**What is needed**. Every line with "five" in it should be copied from the data.

————

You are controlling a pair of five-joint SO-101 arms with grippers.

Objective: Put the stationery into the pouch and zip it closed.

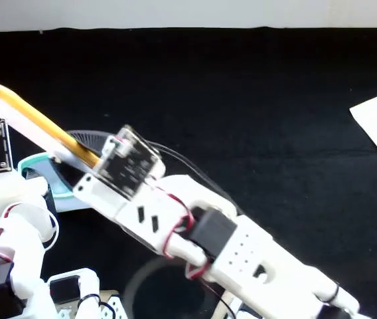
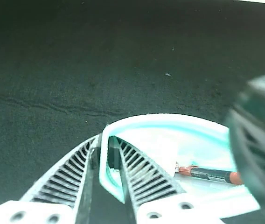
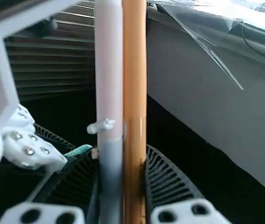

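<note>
1. Right gripper (image 3: pixel 121 158) is clamping two things side by side between its dark ribbed jaws: a long yellow wooden pencil (image 3: pixel 134 93) and a pale pink plastic pen (image 3: pixel 109 70) with a grey lower barrel. The jaws are gaping only by the width of the two shafts.
2. Both shafts are touching, running parallel and sticking far out past the fingertips. In the high view they are pointing up and away from the arm.
3. Left gripper (image 2: pixel 104 140) is pinching the teal rim of the translucent white pouch (image 2: pixel 170 119), jaws almost closed, one finger inside the mouth and one outside.
4. The pouch is lying just beside the right gripper's jaws on the black table cover (image 1: pixel 255 100), mouth gaping open. An orange-and-black pen (image 2: pixel 212 175) is lying inside, near the left gripper's inner finger.
5. Judged step: getting the held pair into the pouch.
   - Tip the long free ends down toward the mouth.
   - Line the shafts up along the pouch's length.
   - Hold the rim lifted with the left gripper.
   - Let go only once the tips are past the rim.
   - Risk: the shafts catching the rim or rolling off onto the cover.
6. Zipping is not yet done, and the zip pull cannot be made out.
</note>
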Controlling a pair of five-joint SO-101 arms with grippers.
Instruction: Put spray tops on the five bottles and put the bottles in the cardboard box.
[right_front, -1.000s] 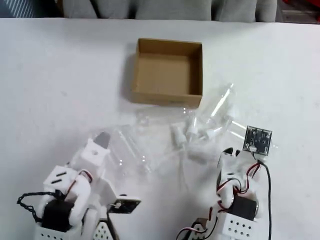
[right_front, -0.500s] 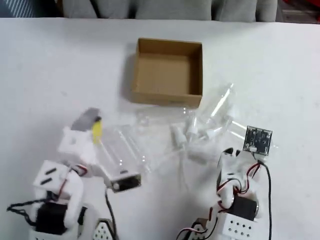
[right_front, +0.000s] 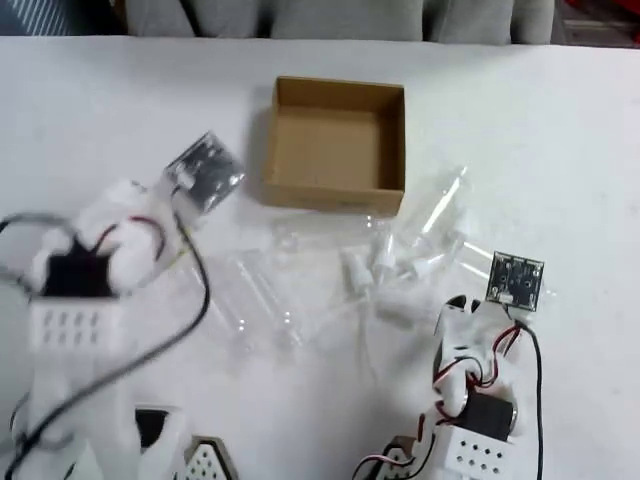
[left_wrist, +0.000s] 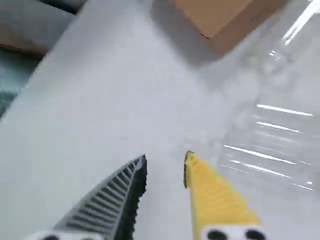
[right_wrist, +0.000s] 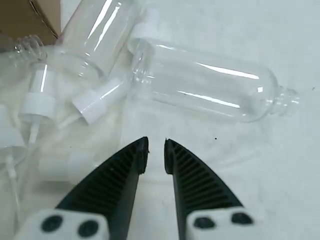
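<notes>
The left arm has swung from the high view's lower left up to mid-left, beside the cardboard box (right_front: 330, 196). The left gripper (left_wrist: 165, 161) is parted and empty. The right gripper (right_wrist: 156, 143) is barely parted and holds nothing. The bottles (right_wrist: 200, 92) and spray tops (right_front: 385, 262) lie loose below the box, so assembly hasn't begun.

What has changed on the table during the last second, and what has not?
The left arm rose from the near edge and swung out to the left of the cardboard box; the left gripper holds nothing. The right gripper, bottles, spray tops and box stayed put.
</notes>
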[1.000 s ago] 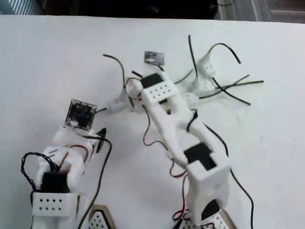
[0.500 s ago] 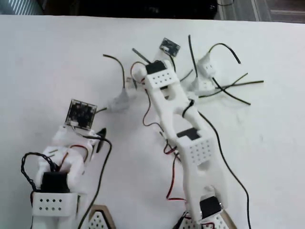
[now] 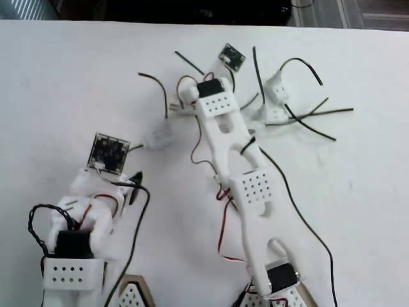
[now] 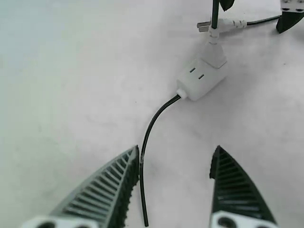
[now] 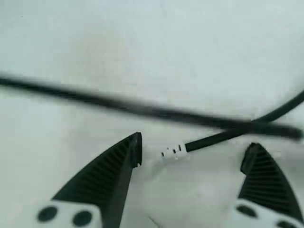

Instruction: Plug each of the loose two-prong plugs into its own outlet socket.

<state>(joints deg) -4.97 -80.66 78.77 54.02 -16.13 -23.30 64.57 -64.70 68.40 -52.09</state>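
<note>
A white outlet socket [image 3: 156, 135] lies mid-table, a short black cable trailing toward my left gripper [image 3: 134, 185]. In the left wrist view the same socket [image 4: 200, 80] shows two slots, and a white plug [image 4: 214, 53] rests against its far end. Beyond it lies a loose two-prong plug [image 4: 209, 26]. My left gripper [image 4: 176, 151] is open and empty, short of the socket. My right arm [image 3: 220, 121] stretches toward the back of the table. My right gripper [image 5: 194, 142] is open over a small white plug end [image 5: 172, 153] on a black cable, without touching it.
A tangle of white sockets and plugs [image 3: 275, 96] with black cables [image 3: 313, 118] lies at the back right. A long black cable [image 5: 142, 110] crosses just beyond the right fingertips. The table's back edge [image 3: 128, 22] runs close behind.
My right arm has stretched out toward the back of the table, away from the mid-table socket. A short black cable near its wrist shifted back with it. The left arm stayed put.
</note>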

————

**Output for this exercise**.
You are controlling a pair of five-joint SO-101 arms with grippers.
Controlling a pair of five-joint SO-101 arms with grippers.
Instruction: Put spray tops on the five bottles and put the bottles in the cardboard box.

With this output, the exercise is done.